In the listing below, the lines starting with the line with "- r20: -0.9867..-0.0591" and going on through the line with "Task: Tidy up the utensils" are to be reproduced exactly, and only those.

[Start of Attachment]

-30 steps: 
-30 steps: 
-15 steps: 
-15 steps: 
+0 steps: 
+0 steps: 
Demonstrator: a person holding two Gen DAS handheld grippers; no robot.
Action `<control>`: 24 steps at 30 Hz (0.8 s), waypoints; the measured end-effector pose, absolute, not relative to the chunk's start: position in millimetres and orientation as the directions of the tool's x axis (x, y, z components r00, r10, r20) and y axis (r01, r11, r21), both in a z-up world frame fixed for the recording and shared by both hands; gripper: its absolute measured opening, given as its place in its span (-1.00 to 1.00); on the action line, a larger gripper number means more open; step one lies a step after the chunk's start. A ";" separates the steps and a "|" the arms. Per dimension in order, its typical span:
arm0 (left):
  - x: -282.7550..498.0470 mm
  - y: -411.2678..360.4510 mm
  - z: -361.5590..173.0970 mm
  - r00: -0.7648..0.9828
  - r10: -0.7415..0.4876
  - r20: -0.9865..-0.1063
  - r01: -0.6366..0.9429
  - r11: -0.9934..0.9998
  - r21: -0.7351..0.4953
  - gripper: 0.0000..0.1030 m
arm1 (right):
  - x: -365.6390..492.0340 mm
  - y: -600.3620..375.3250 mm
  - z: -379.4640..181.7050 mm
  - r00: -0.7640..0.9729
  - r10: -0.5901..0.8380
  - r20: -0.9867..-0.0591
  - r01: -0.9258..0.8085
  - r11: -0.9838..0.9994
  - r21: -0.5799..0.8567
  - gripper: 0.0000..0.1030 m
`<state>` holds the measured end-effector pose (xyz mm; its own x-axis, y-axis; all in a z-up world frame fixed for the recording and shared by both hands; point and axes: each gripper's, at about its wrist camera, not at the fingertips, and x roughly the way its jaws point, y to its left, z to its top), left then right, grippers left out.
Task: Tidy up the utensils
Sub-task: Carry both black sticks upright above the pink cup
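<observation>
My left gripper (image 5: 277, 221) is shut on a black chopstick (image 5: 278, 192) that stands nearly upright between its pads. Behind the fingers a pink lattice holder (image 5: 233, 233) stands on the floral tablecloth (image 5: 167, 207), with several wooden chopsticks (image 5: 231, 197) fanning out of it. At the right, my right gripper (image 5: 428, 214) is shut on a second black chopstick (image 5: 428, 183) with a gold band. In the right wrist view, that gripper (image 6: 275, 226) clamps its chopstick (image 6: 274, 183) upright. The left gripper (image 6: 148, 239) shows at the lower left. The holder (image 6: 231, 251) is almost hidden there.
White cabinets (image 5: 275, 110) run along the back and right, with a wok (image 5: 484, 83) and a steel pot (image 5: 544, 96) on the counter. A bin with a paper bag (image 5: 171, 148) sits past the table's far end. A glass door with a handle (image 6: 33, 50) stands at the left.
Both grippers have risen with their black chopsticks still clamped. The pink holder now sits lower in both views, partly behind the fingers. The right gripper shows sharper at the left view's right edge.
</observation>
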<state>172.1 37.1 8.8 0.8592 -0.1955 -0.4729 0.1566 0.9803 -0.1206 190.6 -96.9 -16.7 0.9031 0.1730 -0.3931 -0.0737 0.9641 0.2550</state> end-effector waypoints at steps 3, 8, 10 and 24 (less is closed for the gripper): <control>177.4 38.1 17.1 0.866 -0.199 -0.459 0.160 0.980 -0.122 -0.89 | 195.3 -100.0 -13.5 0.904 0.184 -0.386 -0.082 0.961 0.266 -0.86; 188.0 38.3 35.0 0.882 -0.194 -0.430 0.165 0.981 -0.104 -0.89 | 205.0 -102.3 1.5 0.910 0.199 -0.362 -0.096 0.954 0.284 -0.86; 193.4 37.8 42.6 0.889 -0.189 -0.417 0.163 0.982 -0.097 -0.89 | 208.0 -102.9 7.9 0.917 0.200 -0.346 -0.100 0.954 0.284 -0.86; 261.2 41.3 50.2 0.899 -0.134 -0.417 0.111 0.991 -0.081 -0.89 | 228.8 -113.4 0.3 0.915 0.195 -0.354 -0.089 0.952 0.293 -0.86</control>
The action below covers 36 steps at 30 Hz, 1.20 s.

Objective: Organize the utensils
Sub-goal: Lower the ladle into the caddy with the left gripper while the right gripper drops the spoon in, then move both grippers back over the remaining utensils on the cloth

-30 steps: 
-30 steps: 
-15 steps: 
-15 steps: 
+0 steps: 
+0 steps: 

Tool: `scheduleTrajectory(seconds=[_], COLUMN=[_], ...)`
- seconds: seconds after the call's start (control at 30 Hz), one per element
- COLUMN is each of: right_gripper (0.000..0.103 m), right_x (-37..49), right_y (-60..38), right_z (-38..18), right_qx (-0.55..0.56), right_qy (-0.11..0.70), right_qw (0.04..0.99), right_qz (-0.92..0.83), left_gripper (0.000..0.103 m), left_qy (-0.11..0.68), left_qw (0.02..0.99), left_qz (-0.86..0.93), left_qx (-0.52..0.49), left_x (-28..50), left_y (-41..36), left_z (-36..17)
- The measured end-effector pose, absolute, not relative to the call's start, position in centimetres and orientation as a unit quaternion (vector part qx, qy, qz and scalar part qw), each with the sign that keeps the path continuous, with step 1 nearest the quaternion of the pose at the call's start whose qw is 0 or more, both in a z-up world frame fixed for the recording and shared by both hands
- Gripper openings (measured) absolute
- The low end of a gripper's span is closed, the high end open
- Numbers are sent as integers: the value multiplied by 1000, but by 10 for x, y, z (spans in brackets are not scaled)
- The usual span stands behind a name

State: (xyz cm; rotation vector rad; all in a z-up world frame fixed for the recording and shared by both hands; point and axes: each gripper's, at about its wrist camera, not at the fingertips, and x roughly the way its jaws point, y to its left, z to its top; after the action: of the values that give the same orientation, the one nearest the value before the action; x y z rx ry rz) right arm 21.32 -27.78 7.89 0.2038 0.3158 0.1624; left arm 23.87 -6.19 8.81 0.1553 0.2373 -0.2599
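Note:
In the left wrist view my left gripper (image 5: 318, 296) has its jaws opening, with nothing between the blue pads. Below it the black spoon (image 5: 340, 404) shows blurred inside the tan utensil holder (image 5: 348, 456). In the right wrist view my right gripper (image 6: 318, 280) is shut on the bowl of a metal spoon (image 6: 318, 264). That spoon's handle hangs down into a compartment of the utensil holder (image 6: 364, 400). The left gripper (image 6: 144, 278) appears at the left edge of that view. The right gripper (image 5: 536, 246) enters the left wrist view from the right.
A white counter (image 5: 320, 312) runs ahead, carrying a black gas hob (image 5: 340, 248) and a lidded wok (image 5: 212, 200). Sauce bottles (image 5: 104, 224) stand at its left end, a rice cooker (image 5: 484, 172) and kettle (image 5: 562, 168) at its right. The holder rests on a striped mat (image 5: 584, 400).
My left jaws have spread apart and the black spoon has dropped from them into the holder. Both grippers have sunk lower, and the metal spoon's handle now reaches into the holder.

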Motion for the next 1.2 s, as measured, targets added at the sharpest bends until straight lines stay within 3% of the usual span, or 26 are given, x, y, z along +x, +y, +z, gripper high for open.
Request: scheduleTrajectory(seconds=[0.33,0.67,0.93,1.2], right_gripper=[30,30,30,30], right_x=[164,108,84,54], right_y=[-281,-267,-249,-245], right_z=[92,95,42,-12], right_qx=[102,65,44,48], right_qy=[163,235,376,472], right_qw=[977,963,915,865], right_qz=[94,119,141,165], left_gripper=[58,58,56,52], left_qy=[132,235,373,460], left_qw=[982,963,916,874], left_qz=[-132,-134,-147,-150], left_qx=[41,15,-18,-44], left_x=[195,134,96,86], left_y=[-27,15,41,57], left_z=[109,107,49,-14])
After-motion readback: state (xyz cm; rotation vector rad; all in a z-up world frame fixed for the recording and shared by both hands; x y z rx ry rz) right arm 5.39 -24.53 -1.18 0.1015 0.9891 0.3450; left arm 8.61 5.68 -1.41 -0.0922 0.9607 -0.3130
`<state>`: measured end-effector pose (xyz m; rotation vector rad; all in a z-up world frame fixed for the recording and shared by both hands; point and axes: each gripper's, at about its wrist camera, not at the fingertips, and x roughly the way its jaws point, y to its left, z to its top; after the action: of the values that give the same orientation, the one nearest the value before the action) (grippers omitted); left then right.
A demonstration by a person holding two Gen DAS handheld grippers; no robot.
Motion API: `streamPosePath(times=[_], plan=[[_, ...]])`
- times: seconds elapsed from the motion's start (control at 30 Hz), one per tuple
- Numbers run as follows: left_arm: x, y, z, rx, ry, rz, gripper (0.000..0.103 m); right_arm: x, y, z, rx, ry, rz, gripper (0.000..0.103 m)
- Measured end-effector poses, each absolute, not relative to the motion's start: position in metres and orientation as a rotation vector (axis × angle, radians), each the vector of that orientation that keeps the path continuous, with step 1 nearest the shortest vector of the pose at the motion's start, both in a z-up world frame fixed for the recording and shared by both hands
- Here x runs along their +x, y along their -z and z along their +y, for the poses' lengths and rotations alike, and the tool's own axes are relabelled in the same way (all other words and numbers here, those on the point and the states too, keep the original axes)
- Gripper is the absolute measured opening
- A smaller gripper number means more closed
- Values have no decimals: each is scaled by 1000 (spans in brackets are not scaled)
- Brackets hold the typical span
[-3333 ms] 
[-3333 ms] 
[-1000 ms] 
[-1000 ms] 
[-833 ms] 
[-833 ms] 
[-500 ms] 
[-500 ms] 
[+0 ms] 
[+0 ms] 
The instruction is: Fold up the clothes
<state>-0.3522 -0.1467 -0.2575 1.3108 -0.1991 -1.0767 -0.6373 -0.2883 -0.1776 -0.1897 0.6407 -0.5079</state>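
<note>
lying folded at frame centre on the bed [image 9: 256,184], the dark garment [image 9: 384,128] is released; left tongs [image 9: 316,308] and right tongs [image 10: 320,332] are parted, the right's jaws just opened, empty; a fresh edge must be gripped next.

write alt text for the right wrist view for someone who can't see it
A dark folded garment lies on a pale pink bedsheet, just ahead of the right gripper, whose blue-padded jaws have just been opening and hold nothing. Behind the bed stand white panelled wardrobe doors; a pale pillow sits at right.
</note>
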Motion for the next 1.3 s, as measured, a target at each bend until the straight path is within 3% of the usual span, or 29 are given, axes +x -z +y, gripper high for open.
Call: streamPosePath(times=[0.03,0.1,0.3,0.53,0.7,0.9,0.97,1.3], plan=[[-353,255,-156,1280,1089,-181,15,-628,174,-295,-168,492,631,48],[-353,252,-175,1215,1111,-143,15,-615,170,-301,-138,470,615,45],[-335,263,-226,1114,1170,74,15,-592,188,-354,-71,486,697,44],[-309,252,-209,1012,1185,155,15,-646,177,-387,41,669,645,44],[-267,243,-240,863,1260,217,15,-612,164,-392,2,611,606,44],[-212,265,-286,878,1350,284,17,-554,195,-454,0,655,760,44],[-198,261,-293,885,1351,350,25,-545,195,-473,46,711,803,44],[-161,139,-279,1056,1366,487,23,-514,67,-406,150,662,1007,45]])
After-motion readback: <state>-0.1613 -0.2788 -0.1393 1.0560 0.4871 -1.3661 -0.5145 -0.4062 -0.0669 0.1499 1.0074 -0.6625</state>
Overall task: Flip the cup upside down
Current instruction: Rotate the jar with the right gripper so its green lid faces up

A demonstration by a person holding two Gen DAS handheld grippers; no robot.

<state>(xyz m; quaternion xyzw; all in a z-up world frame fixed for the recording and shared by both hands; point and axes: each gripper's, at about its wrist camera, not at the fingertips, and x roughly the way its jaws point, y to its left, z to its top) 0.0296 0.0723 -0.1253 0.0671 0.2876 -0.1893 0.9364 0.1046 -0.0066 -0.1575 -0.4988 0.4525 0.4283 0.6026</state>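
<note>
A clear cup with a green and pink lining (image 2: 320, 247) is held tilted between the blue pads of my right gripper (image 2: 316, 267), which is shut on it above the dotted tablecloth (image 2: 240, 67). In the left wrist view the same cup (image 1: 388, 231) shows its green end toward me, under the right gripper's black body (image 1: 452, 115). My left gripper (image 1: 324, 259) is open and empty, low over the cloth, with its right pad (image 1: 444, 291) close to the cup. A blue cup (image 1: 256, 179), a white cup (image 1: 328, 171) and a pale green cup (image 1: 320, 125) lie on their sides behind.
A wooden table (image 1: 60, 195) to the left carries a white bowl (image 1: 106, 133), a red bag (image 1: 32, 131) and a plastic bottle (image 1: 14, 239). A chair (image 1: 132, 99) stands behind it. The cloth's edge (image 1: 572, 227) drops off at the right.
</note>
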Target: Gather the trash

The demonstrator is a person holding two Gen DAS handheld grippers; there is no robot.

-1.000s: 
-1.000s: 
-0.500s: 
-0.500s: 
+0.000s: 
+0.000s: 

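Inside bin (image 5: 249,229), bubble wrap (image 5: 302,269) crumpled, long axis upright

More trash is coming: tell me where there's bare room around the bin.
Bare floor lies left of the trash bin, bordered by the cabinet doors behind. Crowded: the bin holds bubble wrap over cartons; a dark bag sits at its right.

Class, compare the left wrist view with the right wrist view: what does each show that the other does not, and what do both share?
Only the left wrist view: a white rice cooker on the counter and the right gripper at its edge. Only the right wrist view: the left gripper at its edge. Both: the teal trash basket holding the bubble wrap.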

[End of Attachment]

> **ANSWER FOR THE TASK**:
  - r20: -0.9867..-0.0591
  - r01: -0.9258..0.8085
  - r11: -0.9838..0.9994
  - r21: -0.5799..0.8567
  - gripper: 0.0000..0.1030 m
`<state>` holds the measured end-effector pose (xyz mm; its own x-axis, y-axis; all in a z-up world frame fixed for the recording and shared by both hands; point and axes: each gripper's, at about its wrist camera, not at the fingertips, and x roughly the way its jaws point, y to its left, z to its top), left then right, grippers left out.
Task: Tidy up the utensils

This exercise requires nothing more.